The link local (169.254.X.Y) addresses are used (in AWS's config) for BGP. The way we have it setup, a
route-based IPSEC engine can do something like this (this would require the gif interfaces):
Code:
ike esp from 169.254.249.62 to 169.254.249.61 \
local 98.xx.xx.xx peer 72.xx.xx.xx \
main auth hmac-sha1 enc aes group modp1024 lifetime 28800 \
quick auth hmac-sha1 enc aes group modp1024 lifetime 3600 \
srcid 98.xx.xx.xx \
psk "***" \
tag amazon-vpc
ike esp from 169.254.249.54 to 169.254.249.53 \
local 98.xx.xx.xx peer 72.xx.xx.xx \
main auth hmac-sha1 enc aes group modp1024 lifetime 28800 \
quick auth hmac-sha1 enc aes group modp1024 lifetime 3600 \
srcid 98.xx.xx.xx \
psk "***" \
tag amazon-vpc
This would configure two tunnels between whatever link-local addresses your AWS VPN config gave you. Then you could run OpenBGPD to receive route advertisements from the AWS VPN endpoints (typically the VPC CIDR) and advertise back to AWS your routes (your local LAN routes), and that traffic would be routed via the link-local tunnels (i.e. if you ran a traceroute, you would see the link-local ips along the path).

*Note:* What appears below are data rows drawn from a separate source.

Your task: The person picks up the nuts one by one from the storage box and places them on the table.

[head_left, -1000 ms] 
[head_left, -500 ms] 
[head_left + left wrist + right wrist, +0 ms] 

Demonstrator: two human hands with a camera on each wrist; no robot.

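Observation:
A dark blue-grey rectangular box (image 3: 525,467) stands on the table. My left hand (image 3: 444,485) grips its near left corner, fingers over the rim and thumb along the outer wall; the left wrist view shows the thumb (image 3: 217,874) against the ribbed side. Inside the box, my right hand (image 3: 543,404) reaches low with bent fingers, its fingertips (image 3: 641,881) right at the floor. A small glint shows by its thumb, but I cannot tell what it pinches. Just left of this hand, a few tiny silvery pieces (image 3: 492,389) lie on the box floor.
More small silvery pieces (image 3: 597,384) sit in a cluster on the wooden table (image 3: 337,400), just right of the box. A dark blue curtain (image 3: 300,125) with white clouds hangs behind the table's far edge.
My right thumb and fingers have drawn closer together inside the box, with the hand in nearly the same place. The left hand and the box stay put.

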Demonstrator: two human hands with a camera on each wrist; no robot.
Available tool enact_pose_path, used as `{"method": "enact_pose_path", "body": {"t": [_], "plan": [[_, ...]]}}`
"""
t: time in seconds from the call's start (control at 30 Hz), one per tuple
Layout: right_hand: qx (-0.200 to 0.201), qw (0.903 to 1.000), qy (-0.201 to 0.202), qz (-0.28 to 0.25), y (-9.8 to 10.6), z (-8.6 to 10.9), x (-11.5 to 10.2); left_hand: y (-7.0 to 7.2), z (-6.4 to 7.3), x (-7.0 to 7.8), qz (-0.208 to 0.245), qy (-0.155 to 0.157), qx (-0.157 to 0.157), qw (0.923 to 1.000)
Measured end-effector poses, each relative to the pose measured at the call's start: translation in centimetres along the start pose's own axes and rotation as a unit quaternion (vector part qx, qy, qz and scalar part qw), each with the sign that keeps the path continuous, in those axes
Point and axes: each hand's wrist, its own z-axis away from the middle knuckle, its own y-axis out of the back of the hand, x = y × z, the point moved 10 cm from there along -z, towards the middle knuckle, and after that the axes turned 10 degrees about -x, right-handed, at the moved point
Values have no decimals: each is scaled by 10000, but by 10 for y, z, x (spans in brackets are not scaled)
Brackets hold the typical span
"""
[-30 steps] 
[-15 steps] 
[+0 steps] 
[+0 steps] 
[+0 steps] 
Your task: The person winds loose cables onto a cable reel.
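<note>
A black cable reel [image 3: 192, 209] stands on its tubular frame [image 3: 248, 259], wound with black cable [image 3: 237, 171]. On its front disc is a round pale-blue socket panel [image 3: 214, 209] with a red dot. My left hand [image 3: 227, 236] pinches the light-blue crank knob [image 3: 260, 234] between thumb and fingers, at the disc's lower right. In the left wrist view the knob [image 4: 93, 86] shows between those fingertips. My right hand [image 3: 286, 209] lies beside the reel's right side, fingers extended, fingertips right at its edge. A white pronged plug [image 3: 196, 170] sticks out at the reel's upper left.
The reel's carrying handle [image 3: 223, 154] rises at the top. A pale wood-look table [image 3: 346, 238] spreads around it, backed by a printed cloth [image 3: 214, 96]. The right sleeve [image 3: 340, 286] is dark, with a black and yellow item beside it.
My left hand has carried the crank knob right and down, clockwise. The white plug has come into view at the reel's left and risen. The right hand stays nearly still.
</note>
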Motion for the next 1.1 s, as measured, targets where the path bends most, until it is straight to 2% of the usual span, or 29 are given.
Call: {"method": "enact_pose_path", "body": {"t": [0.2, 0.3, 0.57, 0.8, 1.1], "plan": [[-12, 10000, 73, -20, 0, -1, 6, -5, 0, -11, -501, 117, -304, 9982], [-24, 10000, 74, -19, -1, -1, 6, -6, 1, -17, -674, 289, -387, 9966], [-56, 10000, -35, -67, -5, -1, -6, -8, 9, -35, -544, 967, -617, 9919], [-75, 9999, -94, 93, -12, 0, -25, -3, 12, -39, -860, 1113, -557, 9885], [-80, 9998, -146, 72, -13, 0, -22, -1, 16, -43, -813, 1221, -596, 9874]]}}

Unfortunately, OpenBSD doesn't have a route-based IPSEC engine, nor does it have the option for configuring route-based IPSEC, so this doesn't work. A static configuration like you outlined is your best bet (you *could* setup the link-local tunnels, but they wouldn't be very useful since OpenBSD's policy would only route to the other link-local ip of the tunnel and no further, meaning you'd have to have another tunnel in addition to the link-local tunnels and OpenBGPD wouldn't be able to failover to a different tunnel if one went down).